At 2 years, grade progression was detected in 90/277 patients (32.5%) in our cohort. Of these patients with grade progression, MRI-targeted biopsy alone found 46/90 patients (51.1%), systematic biopsy alone found 17/90 patients (18.9%) and both biopsy modalities found grade progression in 27/90 patients (30.0%). On analysis with clinical variables, grade progression detected by systematic biopsy alone was found to inversely correlate to prostate volume (OR 0.21, 95% CI 0.072–0.721, p=0.01). Figure 3 illustrates the proportions of grade progressions by the addition of systematic and targeted biopsy according to prostate volume. A threshold analysis was conducted to assess at which prostate volume systematic biopsy would have minimal added value in addition to targeted biopsy, allowing for <2.5% of grade progression to be missed. Using these parameters, systematic biopsy could have been skipped for patients with prostate volume >64 cm³, allowing for 36.8% of all systematic biopsies to be skipped for patients on surveillance, while only missing 2.2% (2/90) of grade progressions in our cohort.
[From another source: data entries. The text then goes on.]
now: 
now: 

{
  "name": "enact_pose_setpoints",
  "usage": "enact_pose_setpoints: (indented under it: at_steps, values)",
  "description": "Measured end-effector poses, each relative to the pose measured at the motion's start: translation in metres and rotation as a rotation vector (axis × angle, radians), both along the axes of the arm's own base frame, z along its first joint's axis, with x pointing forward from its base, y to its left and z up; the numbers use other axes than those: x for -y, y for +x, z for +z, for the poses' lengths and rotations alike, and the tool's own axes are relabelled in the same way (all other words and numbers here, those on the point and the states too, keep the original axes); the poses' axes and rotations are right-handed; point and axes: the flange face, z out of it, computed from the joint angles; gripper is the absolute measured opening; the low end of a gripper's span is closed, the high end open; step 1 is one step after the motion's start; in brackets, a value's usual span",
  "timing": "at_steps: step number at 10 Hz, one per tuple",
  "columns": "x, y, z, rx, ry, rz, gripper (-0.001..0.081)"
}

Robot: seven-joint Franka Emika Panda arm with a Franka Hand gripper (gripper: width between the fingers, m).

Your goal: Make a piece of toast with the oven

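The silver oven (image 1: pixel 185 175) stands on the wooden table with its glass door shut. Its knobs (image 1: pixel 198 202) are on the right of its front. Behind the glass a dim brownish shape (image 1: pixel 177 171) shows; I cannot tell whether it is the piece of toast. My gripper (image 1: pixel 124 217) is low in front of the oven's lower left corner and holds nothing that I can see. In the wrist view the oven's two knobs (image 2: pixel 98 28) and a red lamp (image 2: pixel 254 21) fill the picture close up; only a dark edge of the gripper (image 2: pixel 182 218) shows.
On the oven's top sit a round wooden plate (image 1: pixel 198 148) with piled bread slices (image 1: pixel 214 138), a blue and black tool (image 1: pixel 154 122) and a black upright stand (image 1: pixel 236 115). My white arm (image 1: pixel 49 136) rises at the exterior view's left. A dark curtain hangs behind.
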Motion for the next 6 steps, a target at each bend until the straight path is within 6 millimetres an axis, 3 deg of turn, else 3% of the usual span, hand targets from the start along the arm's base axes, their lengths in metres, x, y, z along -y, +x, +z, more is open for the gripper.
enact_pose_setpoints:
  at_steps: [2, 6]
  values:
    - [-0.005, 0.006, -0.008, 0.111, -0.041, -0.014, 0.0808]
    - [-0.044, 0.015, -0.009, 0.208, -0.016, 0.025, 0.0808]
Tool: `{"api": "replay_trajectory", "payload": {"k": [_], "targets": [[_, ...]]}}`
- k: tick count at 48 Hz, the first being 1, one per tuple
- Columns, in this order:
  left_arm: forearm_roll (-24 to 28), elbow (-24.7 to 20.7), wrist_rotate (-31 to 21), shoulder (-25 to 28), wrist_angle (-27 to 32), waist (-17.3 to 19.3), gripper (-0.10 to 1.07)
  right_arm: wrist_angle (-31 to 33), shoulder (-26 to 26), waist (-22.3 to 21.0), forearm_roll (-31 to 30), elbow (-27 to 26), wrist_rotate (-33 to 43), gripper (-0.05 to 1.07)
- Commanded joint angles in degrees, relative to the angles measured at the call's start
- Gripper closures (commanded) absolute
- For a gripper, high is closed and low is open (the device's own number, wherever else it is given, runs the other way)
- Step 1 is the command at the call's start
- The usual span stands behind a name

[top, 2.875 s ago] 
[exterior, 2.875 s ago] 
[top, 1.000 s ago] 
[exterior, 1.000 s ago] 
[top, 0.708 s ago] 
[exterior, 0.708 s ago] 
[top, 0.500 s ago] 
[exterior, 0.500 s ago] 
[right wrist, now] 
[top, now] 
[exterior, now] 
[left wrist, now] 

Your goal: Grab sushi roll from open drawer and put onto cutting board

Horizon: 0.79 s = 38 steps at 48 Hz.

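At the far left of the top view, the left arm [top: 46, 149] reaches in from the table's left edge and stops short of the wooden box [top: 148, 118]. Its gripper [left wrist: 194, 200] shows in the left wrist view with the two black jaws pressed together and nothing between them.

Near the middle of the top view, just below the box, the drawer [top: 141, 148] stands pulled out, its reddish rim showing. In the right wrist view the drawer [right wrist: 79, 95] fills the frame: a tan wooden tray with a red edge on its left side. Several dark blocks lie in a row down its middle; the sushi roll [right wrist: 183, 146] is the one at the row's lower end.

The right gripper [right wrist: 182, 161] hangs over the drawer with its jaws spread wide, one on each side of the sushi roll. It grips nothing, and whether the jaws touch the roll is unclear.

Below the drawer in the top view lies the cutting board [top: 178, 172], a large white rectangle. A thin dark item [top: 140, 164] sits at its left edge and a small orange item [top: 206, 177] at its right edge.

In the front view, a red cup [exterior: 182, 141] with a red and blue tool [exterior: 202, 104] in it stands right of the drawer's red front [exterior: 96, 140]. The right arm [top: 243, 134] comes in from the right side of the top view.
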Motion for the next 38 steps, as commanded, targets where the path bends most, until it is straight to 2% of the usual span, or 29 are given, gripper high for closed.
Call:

Figure 3. — Threshold analysis of grade progression detection rates and prostate volume. Vertical green line indicates volume threshold at which systematic biopsy could be skipped if allowing for 2.2% grade progression to be missed. If only MRI-targeted biopsy was utilized for surveillance in patients with prostate volumes >64 cm³, 97.8% (88/90) of all grade progressions would still be detected and 36.8% of systematic biopsies would have been avoided.

DISCUSSION

The use of prostate MRI has expanded significantly in the diagnosis and treatment of prostate cancer in recent years. Prostate MRI and MRI-targeted biopsy’s utility in the diagnosis of prostate cancer has been proven in many studies, including the recent PRECISION study.¹⁴ Our group also recently published on the improved utility of MRI-targeted biopsy over systematic biopsy in accurately profiling patients.¹⁹ Given MRI’s growing utilization in the diagnosis of cancer, clinicians are expanding the use of prostate MRI and MRI-targeted biopsy in patients on active surveillance, despite limited comparative evidence.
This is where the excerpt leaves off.